Top of SUPPLIED INFORMATION

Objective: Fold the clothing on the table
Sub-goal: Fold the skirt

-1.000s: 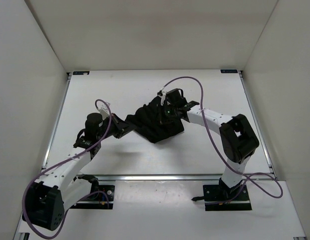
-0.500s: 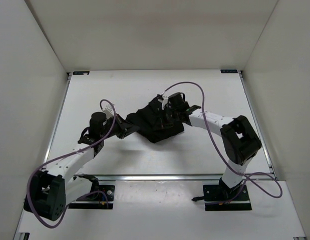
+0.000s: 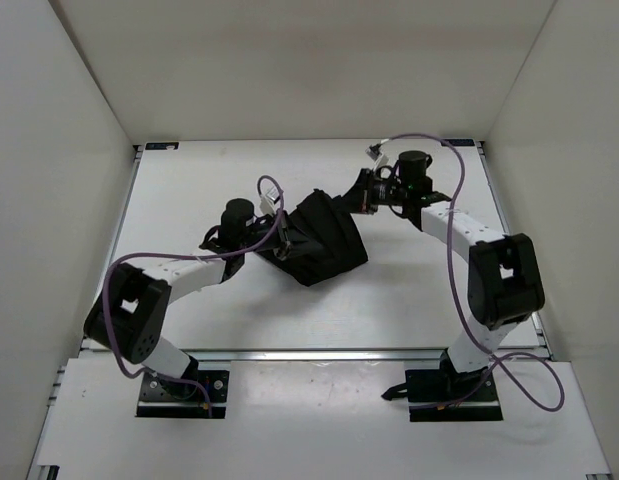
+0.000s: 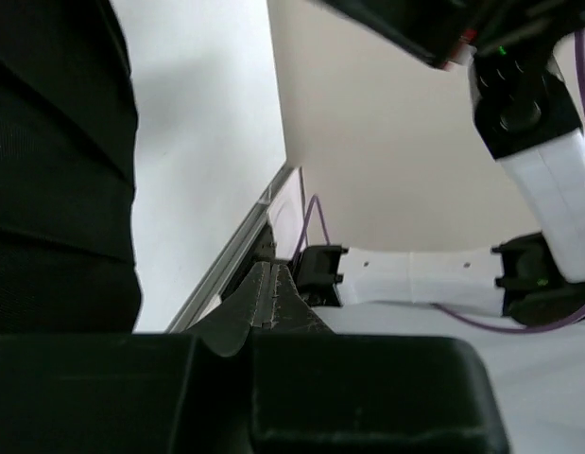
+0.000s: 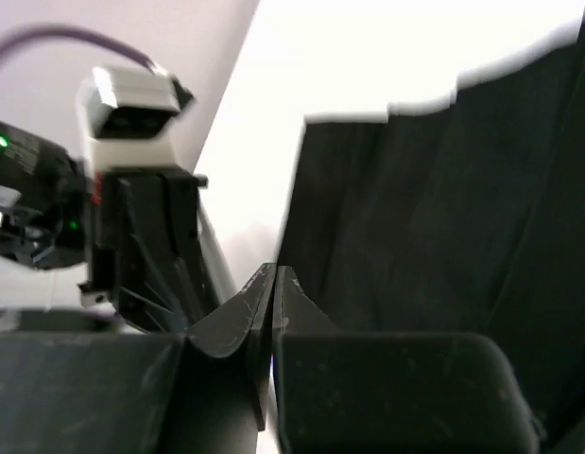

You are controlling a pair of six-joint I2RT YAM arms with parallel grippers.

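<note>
Top external view: the clothing (image 3: 324, 245) lies bunched in a dark heap about mid-way across the table (image 3: 189, 180), a little right of centre. It looks limp, light and pleated. I judge it will sag and slide over itself, so it wants a pinch at a hem or corner, both corners carried together, rather than a grab at the bulk.

At the heap's near-left edge sits the left gripper (image 4: 270, 293), its fingers pressed together. Its wrist view shows cloth just beside them on the left, and I cannot tell whether any hem is caught. At the far-right corner the right gripper (image 5: 273, 288) is likewise closed tight, with its tips meeting right at the pleated edge. A caught hem cannot be confirmed there either.

A second ago a tail of cloth reached out to the left. It has since been drawn in, and the heap is more compact. The left arm's elbow has swung up from the near-left corner. The right wrist has moved off the top of the heap, farther and to the right. Both grippers stayed closed.
</note>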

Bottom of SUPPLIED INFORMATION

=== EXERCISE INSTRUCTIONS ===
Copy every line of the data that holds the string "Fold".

=== ANSWER FOR THIS EXERCISE ===
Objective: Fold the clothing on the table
Sub-goal: Fold the skirt

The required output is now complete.